Background Timing of disease-modifying therapy affects clinical disability in multiple sclerosis, but it is not known whether patient reported outcomes are also affected. This study investigates the relationship between treatment timing and patient-reported symptoms and health-related quality of life.

Methods This was a nationwide observational cohort study of adults with relapsing multiple sclerosis, with disease onset between 2001 and 2016, and commenced on disease-modifying treatment within 4 years from disease onset. Patients commencing treatment within 0–2 years were compared with patients commencing treatment at 2–4 years. Indication bias was mitigated by propensity matching. Outcomes were patient-reported symptoms and health-related quality of life as measured by the Multiple Sclerosis Impact Scale (MSIS-29) and EuroQol-5 Dimensions-3 Level (EQ-5D). The follow-up period was 4–10 years from disease onset.

Results There were 2648 patients (69% female, median age 32.8) eligible for matching. Mean follow-up time was 3.7 years. Based on 780 matched patients, each year of treatment delay was associated with a worse MSIS physical score by 2.75 points (95% CI 1.29 to 4.20), and worse MSIS psychological score by 2.02 points (95% CI 0.03 to 3.78), in the adjusted models.

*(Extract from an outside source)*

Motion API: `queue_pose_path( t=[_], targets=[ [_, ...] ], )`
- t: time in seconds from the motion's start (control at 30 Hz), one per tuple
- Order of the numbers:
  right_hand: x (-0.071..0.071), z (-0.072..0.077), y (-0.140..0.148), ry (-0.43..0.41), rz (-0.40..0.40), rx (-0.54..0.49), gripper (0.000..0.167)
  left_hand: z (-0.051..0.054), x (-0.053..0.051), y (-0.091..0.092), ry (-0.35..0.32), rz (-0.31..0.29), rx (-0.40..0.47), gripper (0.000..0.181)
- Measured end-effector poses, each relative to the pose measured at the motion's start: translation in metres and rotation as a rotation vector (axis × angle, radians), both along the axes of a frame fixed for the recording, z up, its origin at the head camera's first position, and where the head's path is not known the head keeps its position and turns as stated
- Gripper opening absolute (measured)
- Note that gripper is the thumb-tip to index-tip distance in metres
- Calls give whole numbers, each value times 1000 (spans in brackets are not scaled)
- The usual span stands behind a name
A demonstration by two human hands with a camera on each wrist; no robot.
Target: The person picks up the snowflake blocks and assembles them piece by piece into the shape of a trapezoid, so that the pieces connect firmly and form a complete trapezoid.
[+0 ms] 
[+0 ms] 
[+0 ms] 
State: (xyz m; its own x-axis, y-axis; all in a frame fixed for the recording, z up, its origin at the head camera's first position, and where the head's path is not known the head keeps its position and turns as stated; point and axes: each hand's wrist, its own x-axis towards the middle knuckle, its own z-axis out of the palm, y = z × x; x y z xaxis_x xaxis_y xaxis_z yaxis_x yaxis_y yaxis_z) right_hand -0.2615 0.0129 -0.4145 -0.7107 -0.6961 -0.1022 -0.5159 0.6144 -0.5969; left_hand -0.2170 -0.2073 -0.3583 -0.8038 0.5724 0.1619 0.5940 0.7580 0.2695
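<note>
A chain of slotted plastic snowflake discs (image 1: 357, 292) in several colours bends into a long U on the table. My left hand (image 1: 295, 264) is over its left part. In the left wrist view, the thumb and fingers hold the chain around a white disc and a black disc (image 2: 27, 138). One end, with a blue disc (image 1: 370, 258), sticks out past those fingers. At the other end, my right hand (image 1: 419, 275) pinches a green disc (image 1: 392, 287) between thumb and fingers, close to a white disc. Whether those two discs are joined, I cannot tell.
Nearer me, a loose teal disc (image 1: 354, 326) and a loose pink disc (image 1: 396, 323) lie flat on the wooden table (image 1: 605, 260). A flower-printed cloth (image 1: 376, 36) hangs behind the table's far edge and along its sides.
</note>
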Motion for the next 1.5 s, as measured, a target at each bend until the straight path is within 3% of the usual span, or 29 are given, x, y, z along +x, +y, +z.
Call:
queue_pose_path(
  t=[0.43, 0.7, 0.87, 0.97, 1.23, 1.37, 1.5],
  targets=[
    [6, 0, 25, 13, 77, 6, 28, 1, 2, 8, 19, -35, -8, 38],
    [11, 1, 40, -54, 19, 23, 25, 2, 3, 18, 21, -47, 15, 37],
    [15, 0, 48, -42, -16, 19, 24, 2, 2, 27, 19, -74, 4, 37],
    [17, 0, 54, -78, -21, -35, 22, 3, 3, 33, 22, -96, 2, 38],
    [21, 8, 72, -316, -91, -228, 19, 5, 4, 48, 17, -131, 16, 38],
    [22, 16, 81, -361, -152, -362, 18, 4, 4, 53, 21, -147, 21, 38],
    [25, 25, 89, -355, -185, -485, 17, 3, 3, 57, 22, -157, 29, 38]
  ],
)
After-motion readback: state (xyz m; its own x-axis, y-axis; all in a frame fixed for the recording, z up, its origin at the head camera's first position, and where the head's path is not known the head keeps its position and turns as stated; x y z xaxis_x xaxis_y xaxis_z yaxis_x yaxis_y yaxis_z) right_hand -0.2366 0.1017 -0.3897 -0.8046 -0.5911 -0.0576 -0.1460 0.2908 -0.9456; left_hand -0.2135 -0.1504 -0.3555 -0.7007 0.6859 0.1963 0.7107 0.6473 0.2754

Among 690 matched patients, earlier treatment start was not associated with EQ-5D score during the follow-up.

Conclusions Earlier commencement of disease-modifying treatment was associated with better patient-reported physical symptoms when measured using a disease-specific metric; however, general quality of life was not affected. This indicates that other factors may inform patients’ overall quality of life.

  • multiple sclerosis
  • neuroepidemiology
  • quality of life

Data availability statement

Data are available on reasonable request. Data are available to parties with ethical permission for access to the Swedish multiple sclerosis registry, for the specified purposes of that permission.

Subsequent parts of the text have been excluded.